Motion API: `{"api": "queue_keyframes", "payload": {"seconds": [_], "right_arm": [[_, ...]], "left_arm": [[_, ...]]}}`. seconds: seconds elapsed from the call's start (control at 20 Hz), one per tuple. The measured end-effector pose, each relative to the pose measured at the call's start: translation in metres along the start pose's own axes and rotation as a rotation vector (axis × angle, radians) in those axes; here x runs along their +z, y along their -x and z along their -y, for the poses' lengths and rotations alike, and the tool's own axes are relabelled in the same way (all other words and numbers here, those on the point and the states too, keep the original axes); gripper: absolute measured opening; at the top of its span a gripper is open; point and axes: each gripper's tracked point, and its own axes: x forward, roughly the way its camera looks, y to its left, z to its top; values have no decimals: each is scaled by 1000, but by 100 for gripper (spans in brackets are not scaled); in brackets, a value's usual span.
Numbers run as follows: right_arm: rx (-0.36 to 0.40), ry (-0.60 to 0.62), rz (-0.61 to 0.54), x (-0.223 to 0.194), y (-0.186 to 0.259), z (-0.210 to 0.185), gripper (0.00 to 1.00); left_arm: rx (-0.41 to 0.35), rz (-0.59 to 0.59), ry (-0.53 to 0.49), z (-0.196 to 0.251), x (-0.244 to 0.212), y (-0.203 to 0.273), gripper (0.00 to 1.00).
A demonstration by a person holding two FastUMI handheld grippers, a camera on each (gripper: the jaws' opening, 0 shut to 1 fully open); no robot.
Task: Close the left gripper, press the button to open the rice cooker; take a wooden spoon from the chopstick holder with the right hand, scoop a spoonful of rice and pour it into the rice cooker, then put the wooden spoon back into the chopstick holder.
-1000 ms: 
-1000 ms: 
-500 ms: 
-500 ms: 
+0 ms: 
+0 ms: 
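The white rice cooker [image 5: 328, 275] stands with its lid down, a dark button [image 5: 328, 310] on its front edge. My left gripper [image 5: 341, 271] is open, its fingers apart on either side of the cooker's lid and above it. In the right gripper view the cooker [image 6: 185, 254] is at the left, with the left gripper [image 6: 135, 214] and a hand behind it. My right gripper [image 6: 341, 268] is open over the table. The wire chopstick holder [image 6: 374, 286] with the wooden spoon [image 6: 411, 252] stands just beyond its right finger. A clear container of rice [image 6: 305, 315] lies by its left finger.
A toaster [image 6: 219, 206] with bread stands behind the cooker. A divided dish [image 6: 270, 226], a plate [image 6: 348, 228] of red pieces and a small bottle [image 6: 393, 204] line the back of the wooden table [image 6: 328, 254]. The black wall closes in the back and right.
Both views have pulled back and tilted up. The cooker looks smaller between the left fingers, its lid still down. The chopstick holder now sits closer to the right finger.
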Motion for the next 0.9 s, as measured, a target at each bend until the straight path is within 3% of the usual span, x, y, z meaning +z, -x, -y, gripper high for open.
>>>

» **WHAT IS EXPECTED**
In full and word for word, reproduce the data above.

» **OUTPUT**
Motion API: `{"api": "queue_keyframes", "payload": {"seconds": [_], "right_arm": [[_, ...]], "left_arm": [[_, ...]]}}`. seconds: seconds elapsed from the call's start (control at 20 Hz), one per tuple. The measured end-effector pose, each relative to the pose measured at the call's start: translation in metres along the start pose's own axes and rotation as a rotation vector (axis × angle, radians) in those axes; here x runs along their +z, y along their -x and z along their -y, for the poses' lengths and rotations alike, and the tool's own axes are relabelled in the same way (all other words and numbers here, those on the point and the states too, keep the original axes); gripper: absolute measured opening; at the top of its span a gripper is open; point and axes: each gripper's tracked point, and its own axes: x forward, roughly the way its camera looks, y to its left, z to its top; values have no decimals: each is scaled by 1000, but by 100 for gripper (spans in brackets are not scaled); in brackets, a value's usual span.
Numbers run as follows: right_arm: rx (-0.36 to 0.40), ry (-0.60 to 0.62), rz (-0.61 to 0.54), x (-0.223 to 0.194), y (-0.186 to 0.259), z (-0.210 to 0.185), gripper (0.00 to 1.00); left_arm: rx (-0.41 to 0.35), rz (-0.59 to 0.59), ry (-0.53 to 0.49), z (-0.196 to 0.251), x (-0.244 to 0.212), y (-0.203 to 0.273), gripper (0.00 to 1.00).
A demonstration by a person holding two FastUMI handheld grippers, a camera on each (gripper: the jaws' opening, 0 shut to 1 fully open); no robot.
Task: Close the left gripper, press the button to open the rice cooker; take a wooden spoon from the chopstick holder with the right hand, scoop a spoonful of rice and pour it into the rice cooker, then put the wooden spoon back into the chopstick holder.
-1000 ms: 
-1000 ms: 
-500 ms: 
-500 ms: 
+0 ms: 
+0 ms: 
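The white rice cooker [image 5: 328, 275] stands with its lid down, a dark button [image 5: 328, 310] on its front edge. My left gripper [image 5: 341, 271] is open, its fingers apart on either side of the cooker's lid and above it. In the right gripper view the cooker [image 6: 185, 254] is at the left, with the left gripper [image 6: 135, 214] and a hand behind it. My right gripper [image 6: 341, 268] is open over the table. The wire chopstick holder [image 6: 374, 286] with the wooden spoon [image 6: 411, 252] stands just beyond its right finger. A clear container of rice [image 6: 305, 315] lies by its left finger.
A toaster [image 6: 219, 206] with bread stands behind the cooker. A divided dish [image 6: 270, 226], a plate [image 6: 348, 228] of red pieces and a small bottle [image 6: 393, 204] line the back of the wooden table [image 6: 328, 254]. The black wall closes in the back and right.
Both views have pulled back and tilted up. The cooker looks smaller between the left fingers, its lid still down. The chopstick holder now sits closer to the right finger.
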Motion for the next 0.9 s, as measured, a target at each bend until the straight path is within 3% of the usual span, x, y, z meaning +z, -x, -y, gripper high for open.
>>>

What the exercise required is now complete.